I have always been obsessed with giving BJ's but at this point in my life I only want to give them to one person and I only want to get that kind of attention from one person. THAT is part of the excitement for me.


----------



## marcopoly69 (Sep 7, 2010)

It is very simple....if you are straigh, you won't do it since you cannot get hard....if you get hard is because you are bisexual....but this is besides the point.....you need to find out why your wife doesnt want to do it anymore...what changed?....you need to go back to the time she felt like she wanted to do it.....you need to fix this....or sooner than later you will start having less and less....that's not being in loved and happy...that is a crapy marriage.....you need to do something to change this trend....


----------



## Mom6547 (Jul 13, 2010)

marcopoly69 said:


> It is very simple....if you are straigh, you won't do it since you cannot get hard....if you get hard is because you are bisexual....but this is besides the point.....you need to find out why your wife doesnt want to do it anymore...what changed?....you need to go back to the time she felt like she wanted to do it.....you need to fix this....or sooner than later you will start having less and less....that's not being in loved and happy...that is a crapy marriage.....you need to do something to change this trend....

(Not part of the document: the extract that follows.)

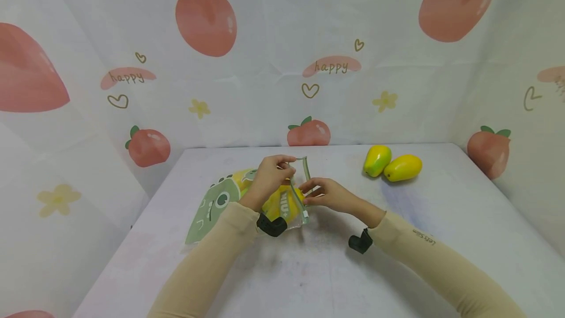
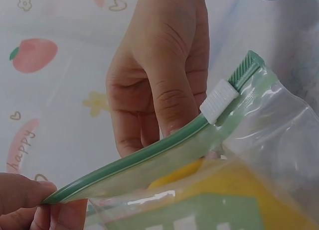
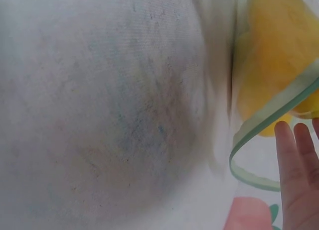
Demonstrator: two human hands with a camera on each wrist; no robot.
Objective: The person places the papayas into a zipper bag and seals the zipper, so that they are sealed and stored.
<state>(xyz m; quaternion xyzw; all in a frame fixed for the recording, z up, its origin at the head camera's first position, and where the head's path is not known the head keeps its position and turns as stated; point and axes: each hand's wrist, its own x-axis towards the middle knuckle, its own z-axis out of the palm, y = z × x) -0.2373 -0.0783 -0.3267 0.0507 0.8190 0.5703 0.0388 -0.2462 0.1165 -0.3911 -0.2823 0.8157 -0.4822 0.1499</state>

I agree with this.... but not precisely the spin I would give it. I am inferring some stuff here. Not sure other people are inferring the same thing. But I will roll with it just in case you see it the same way.

I think the wrong way of going about fixing the oral is to go straight at the oral. I'd bet my last dollar that if you were to make a direct issue of wanting oral sex, you would get defensiveness and push back. 

When I was feeling unloved by my husband back in the bad days, sex was wham bam thank you man as little as I could get away with. After about 10 years since then, as we have developed a closer and closer relationship, DH often says about me that I am the best lover; good, giving and game. (He brings it out in me, really!) Want oral? Sure. When? Want anal? Great. When. Want horses? Well ok, no I am not doing that. But you get the point.


Way before you go at the oral, you could take a good look at the whole marriage and happiness. Have you fallen into a rut? Is she getting what she needs? Most of the time, if you walk up to a spouse and say honey are you happy? They will say mmm hmmm, please pass the salt.

Recommendation, get over to marriagebuilders.com. Are you making frequent deposits in the love bank? Are you doing your best to limit withdrawals? Do you know her love language/ emotional needs? Do you know how to give to them? Do you know how to hear her when she is speaking hers even when it is different than yours?

If you can get that jamming glow back, or get it for the first time if your relationship has always been kinda by default, then you might find the oral comes back on its own. (And it won't take days, btw. Just like a savings account, it takes time to build.) But even if it doesn't come back on its own, you will have developed a closer relationship, trust and love that will make her more interested in pleasing you and meeting your needs.

Wishing you luck.

S


----------



## nice777guy (Nov 23, 2009)

Just a quick comment that I've wanted to make on some other threads.

When someone suddenly becomes obsessed with their spouse doing something new in bed - best example seems to be anal sex - I don't think they have much right to be upset when their request is refused.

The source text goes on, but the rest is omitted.